Assigned task:
Write out, word for word, only the lines from the one containing "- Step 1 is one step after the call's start" through the final line of the data.

————————

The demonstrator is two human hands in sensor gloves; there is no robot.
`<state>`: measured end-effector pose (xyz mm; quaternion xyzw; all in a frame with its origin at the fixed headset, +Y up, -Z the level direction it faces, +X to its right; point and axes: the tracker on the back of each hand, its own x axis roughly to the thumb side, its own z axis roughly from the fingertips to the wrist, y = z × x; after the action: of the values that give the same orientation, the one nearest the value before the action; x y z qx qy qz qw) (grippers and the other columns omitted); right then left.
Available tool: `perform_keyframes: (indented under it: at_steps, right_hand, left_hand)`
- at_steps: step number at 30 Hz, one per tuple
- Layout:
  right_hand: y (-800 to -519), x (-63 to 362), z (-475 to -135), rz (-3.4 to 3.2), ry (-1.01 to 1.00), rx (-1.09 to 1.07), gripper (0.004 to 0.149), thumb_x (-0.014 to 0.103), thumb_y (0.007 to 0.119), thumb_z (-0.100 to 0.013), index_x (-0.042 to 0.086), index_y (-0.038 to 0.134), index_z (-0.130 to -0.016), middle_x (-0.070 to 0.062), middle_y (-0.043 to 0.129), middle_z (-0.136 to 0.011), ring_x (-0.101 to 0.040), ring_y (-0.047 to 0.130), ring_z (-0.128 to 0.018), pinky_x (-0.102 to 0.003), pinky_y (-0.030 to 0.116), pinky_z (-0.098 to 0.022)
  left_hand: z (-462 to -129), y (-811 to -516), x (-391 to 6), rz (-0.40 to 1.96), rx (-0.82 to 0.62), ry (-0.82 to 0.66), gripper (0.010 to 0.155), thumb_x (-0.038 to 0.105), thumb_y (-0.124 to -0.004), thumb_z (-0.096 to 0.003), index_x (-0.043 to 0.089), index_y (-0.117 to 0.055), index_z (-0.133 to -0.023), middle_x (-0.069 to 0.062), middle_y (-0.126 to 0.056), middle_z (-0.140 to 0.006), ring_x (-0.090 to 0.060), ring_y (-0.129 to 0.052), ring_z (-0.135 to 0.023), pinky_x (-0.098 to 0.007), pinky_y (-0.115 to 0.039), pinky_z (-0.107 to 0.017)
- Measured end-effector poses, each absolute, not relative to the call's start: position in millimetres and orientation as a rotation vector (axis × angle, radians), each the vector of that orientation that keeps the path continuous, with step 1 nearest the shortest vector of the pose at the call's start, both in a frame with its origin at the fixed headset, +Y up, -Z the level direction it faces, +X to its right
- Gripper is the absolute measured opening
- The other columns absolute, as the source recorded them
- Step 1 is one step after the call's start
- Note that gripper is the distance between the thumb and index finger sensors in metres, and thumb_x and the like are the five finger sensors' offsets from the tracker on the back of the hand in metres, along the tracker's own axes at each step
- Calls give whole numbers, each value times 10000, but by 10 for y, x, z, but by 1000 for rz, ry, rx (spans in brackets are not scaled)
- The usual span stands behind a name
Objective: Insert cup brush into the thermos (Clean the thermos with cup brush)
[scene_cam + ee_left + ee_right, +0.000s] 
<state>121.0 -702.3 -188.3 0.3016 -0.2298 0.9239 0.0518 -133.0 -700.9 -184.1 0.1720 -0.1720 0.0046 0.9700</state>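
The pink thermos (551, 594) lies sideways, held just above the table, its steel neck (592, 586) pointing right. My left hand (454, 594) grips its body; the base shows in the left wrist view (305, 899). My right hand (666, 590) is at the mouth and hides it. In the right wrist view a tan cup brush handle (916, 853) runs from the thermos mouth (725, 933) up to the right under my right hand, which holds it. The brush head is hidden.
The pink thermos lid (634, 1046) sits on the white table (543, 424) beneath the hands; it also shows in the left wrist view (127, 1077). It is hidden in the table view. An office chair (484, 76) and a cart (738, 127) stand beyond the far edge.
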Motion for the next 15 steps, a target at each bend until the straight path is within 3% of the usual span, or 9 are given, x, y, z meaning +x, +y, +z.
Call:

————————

Reply to the exercise:
- Step 1 is one step after the call's start
- Note that gripper is the distance between the thumb and index finger sensors in metres, and thumb_x and the like are the five finger sensors' offsets from the tracker on the back of the hand in metres, along the tracker's own axes at each step
- Calls give whole numbers, each value times 10000, but by 10 for y, x, z, but by 1000 for rz, ry, rx (spans in brackets are not scaled)
- The usual span stands behind a name
Objective: Insert cup brush into the thermos (Clean the thermos with cup brush)
[scene_cam + ee_left + ee_right, +0.000s] 
<state>121.0 -702.3 -188.3 0.3016 -0.2298 0.9239 0.0518 -133.0 -700.9 -184.1 0.1720 -0.1720 0.0046 0.9700</state>
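The pink thermos (551, 594) lies sideways, held just above the table, its steel neck (592, 586) pointing right. My left hand (454, 594) grips its body; the base shows in the left wrist view (305, 899). My right hand (666, 590) is at the mouth and hides it. In the right wrist view a tan cup brush handle (916, 853) runs from the thermos mouth (725, 933) up to the right under my right hand, which holds it. The brush head is hidden.
The pink thermos lid (634, 1046) sits on the white table (543, 424) beneath the hands; it also shows in the left wrist view (127, 1077). It is hidden in the table view. An office chair (484, 76) and a cart (738, 127) stand beyond the far edge.
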Motion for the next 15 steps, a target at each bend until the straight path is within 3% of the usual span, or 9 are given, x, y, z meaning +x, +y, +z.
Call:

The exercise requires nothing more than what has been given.